Además de su atractivo gastronómico, la carne de jabalí a menudo se asocia con la caza deportiva y la sostenibilidad. La caza controlada de jabalíes ayuda a gestionar las poblaciones y reduce el impacto ambiental. Esta conexión con prácticas sostenibles también ha contribuido a su popularidad en la escena gastronómica.

Su presencia en los menús de restaurantes y la creatividad que inspira en la cocina sugieren que esta carne única seguirá cautivando a los paladares y conquistando la escena culinaria. Y sirva como prueba la receta que te presentamos hoy: estofado de jabalí. Sin complejidades para un festín suculento y reconfortante.

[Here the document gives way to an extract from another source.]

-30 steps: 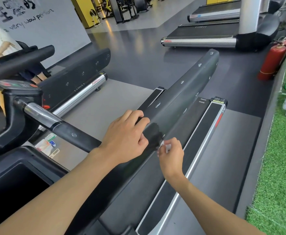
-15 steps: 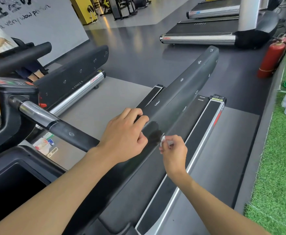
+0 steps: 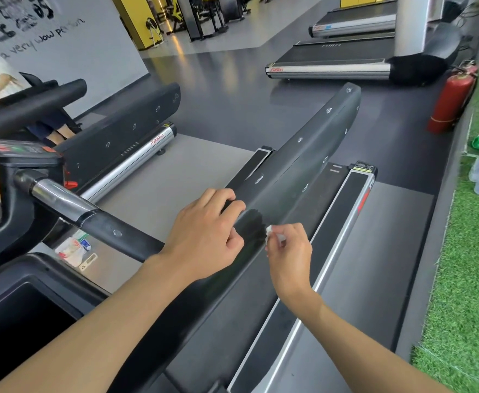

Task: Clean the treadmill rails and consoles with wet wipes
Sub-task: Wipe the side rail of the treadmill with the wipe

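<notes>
Fingers of your right hand [image 3: 287, 251] pinch a small wadded wet wipe [image 3: 272, 233], holding it at the lower side of the black handrail [image 3: 303, 163]. A dark damp patch [image 3: 253, 224] lies on the handrail between your hands. Your left hand [image 3: 207, 236] grips the handrail's top edge, fingers hooked over it. Farther off, a red fire extinguisher [image 3: 449, 106] stands beside the green turf [image 3: 465, 279].

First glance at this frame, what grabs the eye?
Centre: the left hand holds the black treadmill rail, and the right hand pinches a white wet wipe at its side, beside a dark wet patch. A red fire extinguisher stands at the right.
</notes>
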A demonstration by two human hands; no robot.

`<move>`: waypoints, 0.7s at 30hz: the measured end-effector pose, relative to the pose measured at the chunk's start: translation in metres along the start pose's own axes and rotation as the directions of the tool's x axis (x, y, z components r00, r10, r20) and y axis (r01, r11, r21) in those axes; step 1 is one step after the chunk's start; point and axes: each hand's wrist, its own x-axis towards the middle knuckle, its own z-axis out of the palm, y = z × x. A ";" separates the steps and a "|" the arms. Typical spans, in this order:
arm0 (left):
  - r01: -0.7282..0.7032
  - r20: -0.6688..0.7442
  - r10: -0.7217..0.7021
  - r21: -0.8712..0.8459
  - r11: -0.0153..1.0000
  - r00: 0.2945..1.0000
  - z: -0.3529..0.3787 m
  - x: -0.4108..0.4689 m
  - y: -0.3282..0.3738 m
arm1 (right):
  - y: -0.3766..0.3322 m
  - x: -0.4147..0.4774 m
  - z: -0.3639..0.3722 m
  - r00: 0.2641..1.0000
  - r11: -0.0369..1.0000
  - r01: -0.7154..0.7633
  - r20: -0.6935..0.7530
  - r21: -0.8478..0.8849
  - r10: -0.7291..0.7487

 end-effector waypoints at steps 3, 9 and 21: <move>0.001 0.002 -0.001 -0.001 1.000 1.000 0.000 0.000 0.000 | -0.001 0.000 -0.001 1.000 1.000 0.012 0.012 -0.006 -0.012; 0.008 0.005 -0.008 -0.003 1.000 1.000 0.000 0.001 -0.001 | -0.011 -0.001 -0.004 0.995 0.995 0.094 0.040 -0.021 -0.093; 0.010 0.003 -0.010 -0.002 1.000 1.000 0.000 0.000 0.000 | -0.027 0.009 -0.006 0.950 0.947 0.311 0.003 -0.075 -0.312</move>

Receta de estofado de jabalí

Ingredientes
- 1 kg. de carne de jabalí
- 3 patatas medianas
- 1 pera blanquilla
- 1 manzana golden
- 1 zanahoria
- 1/2 cebolla grande
- 1 atadillo de hierbas aromáticas
- 1/2 vaso de aceite de oliva
- 1/2 botella de vino tinto
- 1 hoja de laurel
- Sal
- Pimienta
Elaboración
Troceamos la carne en dados, como para cualquier estofado, y la disponemos en un recipiente, preferentemente en una cazuela de barro.
Pelamos y troceamos la manzana y la pera. Echamos éstas en la cazuela junto con las zanahorias, cortadas en rodajas, y la cebolla, pelada y cortada en trozos irregulares. Añadimos las hierbas aromáticas y el vino, de forma que lo cubra todo.
Tapamos la cazuela y dejamos macerar en un lugar fresco, o en el frigorífico, durante dos días.
Transcurrido ese tiempo, colamos la marinada recogiendo el vino, el cual reservamos.
Del resto de ingredientes que quedan en el colador, separamos, por una parte, la carne y, por otra, las zanahorias y los gajos de cebolla, desechando los trozos de pera, de manzana y las hierbas aromáticas.
Ponemos una cazuela de barro al fuego con el aceite y añadimos los trozos de carne, de forma que se vayan rehogando. Cuando la carne esté bien rehogada, se le añade el vino, las zanahorias, la cebolla y el laurel que hemos utilizado en la marinada.
Cuando rompa a hervir, bajamos el fuego y dejamos a fuego lento y tapado, entre 45 minutos y 1 hora, hasta que la carne esté tierna.
Si durante este tiempo el caldo se reduce en exceso, se puede añadir agua caliente.
Una vez que la carne esté tierna, añadimos las patatas cascadas (se inicia el corte del trozo de patata y entonces se gira el cuchillo, dando un suave tirón para que se rompa la patata), de esta forma se ayuda a que espese la salsa.
En temporada, se pueden poner también rovellones, guisantes, alcachofas, etc.., como guarnición.
Se añade sal y pimienta al gusto, y se deja hervir a fuego lento durante al menos media hora más para que espese.